> _Exercise_
All of the data must be returned exactly as given.

"""

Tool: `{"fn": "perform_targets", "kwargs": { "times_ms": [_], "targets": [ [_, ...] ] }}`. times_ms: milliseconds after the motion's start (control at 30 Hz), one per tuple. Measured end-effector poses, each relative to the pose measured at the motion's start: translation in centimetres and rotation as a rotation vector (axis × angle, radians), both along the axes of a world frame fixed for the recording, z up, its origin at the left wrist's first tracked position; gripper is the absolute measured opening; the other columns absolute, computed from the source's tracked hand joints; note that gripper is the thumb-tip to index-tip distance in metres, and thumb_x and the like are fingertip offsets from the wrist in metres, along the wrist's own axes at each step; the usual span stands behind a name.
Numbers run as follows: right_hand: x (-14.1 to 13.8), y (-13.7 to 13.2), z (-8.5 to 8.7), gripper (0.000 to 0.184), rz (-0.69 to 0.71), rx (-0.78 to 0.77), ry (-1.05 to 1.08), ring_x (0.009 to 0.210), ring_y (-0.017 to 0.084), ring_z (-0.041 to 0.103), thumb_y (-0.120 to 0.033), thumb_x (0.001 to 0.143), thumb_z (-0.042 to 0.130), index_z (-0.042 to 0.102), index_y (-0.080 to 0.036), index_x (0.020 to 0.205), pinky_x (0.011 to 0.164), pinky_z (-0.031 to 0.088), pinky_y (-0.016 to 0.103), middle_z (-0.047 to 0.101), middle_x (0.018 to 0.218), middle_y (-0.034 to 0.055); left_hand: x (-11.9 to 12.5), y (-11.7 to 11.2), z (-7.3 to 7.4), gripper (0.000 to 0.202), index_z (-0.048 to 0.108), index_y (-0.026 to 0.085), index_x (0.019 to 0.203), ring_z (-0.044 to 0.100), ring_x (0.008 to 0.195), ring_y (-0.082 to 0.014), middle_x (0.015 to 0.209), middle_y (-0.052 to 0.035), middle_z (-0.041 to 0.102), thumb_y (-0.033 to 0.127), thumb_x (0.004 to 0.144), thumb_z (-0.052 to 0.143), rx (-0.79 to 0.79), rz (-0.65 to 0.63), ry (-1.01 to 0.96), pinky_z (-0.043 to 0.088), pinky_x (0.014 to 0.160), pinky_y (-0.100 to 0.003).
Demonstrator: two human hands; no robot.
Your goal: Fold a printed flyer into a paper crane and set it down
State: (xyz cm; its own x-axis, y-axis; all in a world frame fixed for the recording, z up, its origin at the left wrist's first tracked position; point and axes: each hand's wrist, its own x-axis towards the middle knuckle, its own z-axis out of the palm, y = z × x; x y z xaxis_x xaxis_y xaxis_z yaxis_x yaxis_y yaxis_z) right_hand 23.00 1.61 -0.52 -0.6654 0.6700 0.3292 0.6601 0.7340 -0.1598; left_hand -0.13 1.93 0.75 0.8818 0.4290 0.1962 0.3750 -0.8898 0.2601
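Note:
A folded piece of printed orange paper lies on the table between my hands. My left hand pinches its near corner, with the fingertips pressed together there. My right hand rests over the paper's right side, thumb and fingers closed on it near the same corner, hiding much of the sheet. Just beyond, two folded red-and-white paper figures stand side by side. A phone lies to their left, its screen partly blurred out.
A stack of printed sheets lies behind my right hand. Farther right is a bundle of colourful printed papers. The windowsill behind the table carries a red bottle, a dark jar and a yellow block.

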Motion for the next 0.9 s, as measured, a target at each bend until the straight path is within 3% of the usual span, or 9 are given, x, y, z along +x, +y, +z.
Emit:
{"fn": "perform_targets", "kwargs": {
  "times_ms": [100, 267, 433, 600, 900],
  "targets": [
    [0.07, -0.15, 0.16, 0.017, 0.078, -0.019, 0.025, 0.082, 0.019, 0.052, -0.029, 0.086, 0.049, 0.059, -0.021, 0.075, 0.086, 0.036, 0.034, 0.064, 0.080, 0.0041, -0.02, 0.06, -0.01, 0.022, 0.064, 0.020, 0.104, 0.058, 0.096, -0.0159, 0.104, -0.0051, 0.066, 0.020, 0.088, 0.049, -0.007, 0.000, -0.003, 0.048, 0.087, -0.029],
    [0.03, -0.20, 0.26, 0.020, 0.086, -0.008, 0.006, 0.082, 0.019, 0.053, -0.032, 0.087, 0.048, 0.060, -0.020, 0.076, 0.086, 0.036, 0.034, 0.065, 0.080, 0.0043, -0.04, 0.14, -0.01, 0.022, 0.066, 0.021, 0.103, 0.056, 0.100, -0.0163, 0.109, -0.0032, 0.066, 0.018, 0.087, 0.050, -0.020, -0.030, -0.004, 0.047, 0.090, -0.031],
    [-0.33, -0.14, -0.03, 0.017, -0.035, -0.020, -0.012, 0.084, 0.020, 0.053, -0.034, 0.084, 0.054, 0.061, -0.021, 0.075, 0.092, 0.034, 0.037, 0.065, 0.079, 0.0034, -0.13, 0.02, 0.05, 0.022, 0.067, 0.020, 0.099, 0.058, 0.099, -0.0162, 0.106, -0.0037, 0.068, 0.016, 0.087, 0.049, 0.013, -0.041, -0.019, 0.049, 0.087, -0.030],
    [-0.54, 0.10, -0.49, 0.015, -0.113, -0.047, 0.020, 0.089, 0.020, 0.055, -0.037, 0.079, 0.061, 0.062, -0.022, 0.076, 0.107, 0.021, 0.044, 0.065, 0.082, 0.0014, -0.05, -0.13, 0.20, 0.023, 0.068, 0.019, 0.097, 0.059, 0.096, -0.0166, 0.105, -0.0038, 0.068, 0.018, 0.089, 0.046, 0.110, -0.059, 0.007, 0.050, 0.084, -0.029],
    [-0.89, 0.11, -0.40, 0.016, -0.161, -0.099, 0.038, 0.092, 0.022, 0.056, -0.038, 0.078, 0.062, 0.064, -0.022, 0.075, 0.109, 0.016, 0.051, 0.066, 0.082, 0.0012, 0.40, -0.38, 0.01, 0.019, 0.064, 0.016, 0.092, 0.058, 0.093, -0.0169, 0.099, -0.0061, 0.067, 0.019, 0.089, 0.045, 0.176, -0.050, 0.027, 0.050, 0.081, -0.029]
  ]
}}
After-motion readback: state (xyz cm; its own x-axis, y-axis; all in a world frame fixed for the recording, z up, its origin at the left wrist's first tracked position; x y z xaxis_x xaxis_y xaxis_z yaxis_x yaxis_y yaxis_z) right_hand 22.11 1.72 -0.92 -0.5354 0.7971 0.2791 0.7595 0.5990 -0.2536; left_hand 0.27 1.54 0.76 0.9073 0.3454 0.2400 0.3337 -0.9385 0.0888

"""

> _Task solution_
Tool: `{"fn": "perform_targets", "kwargs": { "times_ms": [_], "targets": [ [_, ...] ] }}`. times_ms: milliseconds after the motion's start (control at 30 Hz), one per tuple. Measured end-effector poses, each relative to the pose measured at the motion's start: translation in centimetres and rotation as a rotation vector (axis × angle, radians), both along the axes of a world frame fixed for the recording, z up, its origin at the left wrist's first tracked position; gripper is the absolute measured opening; the other columns absolute, computed from the source's tracked hand joints; note that gripper is the thumb-tip to index-tip distance in metres, and thumb_x and the like are fingertip offsets from the wrist in metres, along the wrist's own axes at each step; the usual span stands behind a name.
Numbers run as follows: right_hand: x (-14.1 to 13.8), y (-13.7 to 13.2), z (-8.5 to 8.7), gripper (0.000 to 0.184), rz (-0.69 to 0.71), rx (-0.78 to 0.77), ry (-1.05 to 1.08), ring_x (0.009 to 0.210), ring_y (-0.017 to 0.084), ring_z (-0.041 to 0.103), thumb_y (-0.120 to 0.033), thumb_x (0.001 to 0.143), thumb_z (-0.042 to 0.130), index_z (-0.042 to 0.102), index_y (-0.080 to 0.036), index_x (0.020 to 0.205), pinky_x (0.011 to 0.164), pinky_z (-0.031 to 0.088), pinky_y (-0.016 to 0.103), middle_z (-0.047 to 0.101), middle_x (0.018 to 0.218), middle_y (-0.034 to 0.055); left_hand: x (-11.9 to 12.5), y (-11.7 to 11.2), z (-7.3 to 7.4), gripper (0.000 to 0.202), index_z (-0.048 to 0.108), index_y (-0.026 to 0.085), index_x (0.019 to 0.203), ring_z (-0.044 to 0.100), ring_x (0.008 to 0.195), ring_y (-0.082 to 0.014), middle_x (0.015 to 0.209), middle_y (-0.052 to 0.035), middle_z (-0.041 to 0.102), thumb_y (-0.033 to 0.127), thumb_x (0.004 to 0.144), thumb_z (-0.052 to 0.143), rx (-0.79 to 0.79), rz (-0.65 to 0.63), ry (-1.01 to 0.96), pinky_z (-0.043 to 0.088), pinky_x (0.014 to 0.160), pinky_y (-0.100 to 0.003).
Demonstrator: two human hands; no robot.
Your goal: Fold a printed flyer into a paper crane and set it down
State: (xyz cm; its own x-axis, y-axis; all in a world frame fixed for the recording, z up, its origin at the left wrist's first tracked position; point and axes: each hand's wrist, its own x-axis towards the middle knuckle, its own z-axis out of the palm, y = z × x; x y z xaxis_x xaxis_y xaxis_z yaxis_x yaxis_y yaxis_z) right_hand 23.00 1.61 -0.52 -0.6654 0.6700 0.3292 0.6601 0.7340 -0.1598; left_hand -0.13 1.93 0.75 0.8818 0.4290 0.1962 0.3750 -0.8898 0.2601
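Note:
A folded piece of printed orange paper lies on the table between my hands. My left hand pinches its near corner, with the fingertips pressed together there. My right hand rests over the paper's right side, thumb and fingers closed on it near the same corner, hiding much of the sheet. Just beyond, two folded red-and-white paper figures stand side by side. A phone lies to their left, its screen partly blurred out.
A stack of printed sheets lies behind my right hand. Farther right is a bundle of colourful printed papers. The windowsill behind the table carries a red bottle, a dark jar and a yellow block.
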
Motion for the next 0.9 s, as measured, a target at each bend until the straight path is within 3% of the usual span, or 9 are given, x, y, z along +x, +y, +z.
Emit:
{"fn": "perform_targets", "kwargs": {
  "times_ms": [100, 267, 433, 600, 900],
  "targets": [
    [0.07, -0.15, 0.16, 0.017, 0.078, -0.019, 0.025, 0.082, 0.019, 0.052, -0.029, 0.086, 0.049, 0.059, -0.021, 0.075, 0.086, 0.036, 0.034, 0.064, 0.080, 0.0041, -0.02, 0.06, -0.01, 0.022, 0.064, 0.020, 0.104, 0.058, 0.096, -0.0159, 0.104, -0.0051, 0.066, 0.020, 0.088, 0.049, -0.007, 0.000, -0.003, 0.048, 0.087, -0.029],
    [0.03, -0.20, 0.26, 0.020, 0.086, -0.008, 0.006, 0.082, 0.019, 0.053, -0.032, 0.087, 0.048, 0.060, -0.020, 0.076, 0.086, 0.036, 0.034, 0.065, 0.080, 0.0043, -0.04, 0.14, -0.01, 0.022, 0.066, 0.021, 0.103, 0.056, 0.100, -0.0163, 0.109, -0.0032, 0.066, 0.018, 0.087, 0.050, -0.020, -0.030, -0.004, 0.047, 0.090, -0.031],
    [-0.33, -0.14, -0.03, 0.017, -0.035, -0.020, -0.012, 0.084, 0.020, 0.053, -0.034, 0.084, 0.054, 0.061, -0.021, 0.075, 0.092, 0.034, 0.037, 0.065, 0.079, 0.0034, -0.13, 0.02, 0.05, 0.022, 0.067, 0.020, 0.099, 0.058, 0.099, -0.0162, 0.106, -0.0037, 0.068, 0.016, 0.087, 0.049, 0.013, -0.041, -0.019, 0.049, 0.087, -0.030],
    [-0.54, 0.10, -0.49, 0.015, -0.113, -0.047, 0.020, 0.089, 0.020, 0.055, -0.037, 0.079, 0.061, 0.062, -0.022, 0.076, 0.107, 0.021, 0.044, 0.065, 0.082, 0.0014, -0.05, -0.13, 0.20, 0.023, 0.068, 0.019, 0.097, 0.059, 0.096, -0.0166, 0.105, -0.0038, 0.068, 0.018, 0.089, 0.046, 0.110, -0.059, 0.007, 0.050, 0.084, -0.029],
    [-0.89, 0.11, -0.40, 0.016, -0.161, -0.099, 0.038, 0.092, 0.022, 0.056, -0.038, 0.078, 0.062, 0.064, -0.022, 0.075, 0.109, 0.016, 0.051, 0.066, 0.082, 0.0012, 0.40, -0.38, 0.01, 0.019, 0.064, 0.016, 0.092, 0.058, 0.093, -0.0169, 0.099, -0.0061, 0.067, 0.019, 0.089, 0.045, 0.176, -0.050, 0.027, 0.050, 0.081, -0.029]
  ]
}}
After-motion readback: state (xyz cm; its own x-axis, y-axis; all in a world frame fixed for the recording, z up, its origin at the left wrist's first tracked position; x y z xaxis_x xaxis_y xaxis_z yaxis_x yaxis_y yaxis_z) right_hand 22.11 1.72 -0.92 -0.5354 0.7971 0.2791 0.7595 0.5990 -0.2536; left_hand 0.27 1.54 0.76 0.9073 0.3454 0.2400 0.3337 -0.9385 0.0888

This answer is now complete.